■ Exercise details
What do the lines from the top of the data through the line with "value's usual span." say? Quote them exactly and include both ends.

■ Raw data
————
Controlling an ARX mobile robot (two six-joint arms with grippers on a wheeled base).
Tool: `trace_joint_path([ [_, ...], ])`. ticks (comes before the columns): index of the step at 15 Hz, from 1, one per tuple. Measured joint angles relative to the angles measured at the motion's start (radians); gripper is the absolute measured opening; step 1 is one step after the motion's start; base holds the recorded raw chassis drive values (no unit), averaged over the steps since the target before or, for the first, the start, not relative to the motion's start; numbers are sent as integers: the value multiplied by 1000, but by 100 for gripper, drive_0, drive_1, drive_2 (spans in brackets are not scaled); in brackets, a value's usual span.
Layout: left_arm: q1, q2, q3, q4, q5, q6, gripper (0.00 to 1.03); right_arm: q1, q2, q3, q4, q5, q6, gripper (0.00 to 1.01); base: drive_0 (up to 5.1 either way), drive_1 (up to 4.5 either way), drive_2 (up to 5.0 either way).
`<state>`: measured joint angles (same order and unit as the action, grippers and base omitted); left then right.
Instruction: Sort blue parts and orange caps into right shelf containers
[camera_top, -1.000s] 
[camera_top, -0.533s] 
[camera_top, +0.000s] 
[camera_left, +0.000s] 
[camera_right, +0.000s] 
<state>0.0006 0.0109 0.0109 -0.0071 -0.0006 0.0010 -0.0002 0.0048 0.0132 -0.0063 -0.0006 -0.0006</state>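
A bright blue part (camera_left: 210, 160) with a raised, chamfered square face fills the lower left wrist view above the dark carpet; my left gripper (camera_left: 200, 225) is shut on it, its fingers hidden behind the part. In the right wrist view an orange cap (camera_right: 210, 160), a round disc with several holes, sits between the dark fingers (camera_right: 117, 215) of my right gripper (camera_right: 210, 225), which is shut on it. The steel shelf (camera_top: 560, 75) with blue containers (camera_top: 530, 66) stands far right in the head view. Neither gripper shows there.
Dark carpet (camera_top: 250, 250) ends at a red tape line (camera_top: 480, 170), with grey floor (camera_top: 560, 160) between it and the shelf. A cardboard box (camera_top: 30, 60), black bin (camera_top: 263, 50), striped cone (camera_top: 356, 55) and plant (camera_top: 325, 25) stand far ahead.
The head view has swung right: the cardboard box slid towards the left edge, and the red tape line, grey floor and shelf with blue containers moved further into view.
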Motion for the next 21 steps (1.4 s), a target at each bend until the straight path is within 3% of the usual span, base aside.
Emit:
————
■ Task answer
Controlling an ARX mobile robot (two six-joint arms with grippers on a wheeled base).
Tool: `trace_joint_path([ [_, ...], ])`. ticks (comes before the columns): index of the step at 15 Hz, from 1, one per tuple. Measured joint angles relative to the angles measured at the motion's start (radians); gripper is the absolute measured opening; step 1 is one step after the motion's start; base holds the recorded raw chassis drive values (no unit), averaged over the steps since the target before or, for the first, the start, not relative to the motion's start; numbers are sent as integers: the value multiplied by 1000, but by 100 for gripper, drive_0, drive_1, drive_2 (spans in brackets are not scaled); in brackets, a value's usual span.

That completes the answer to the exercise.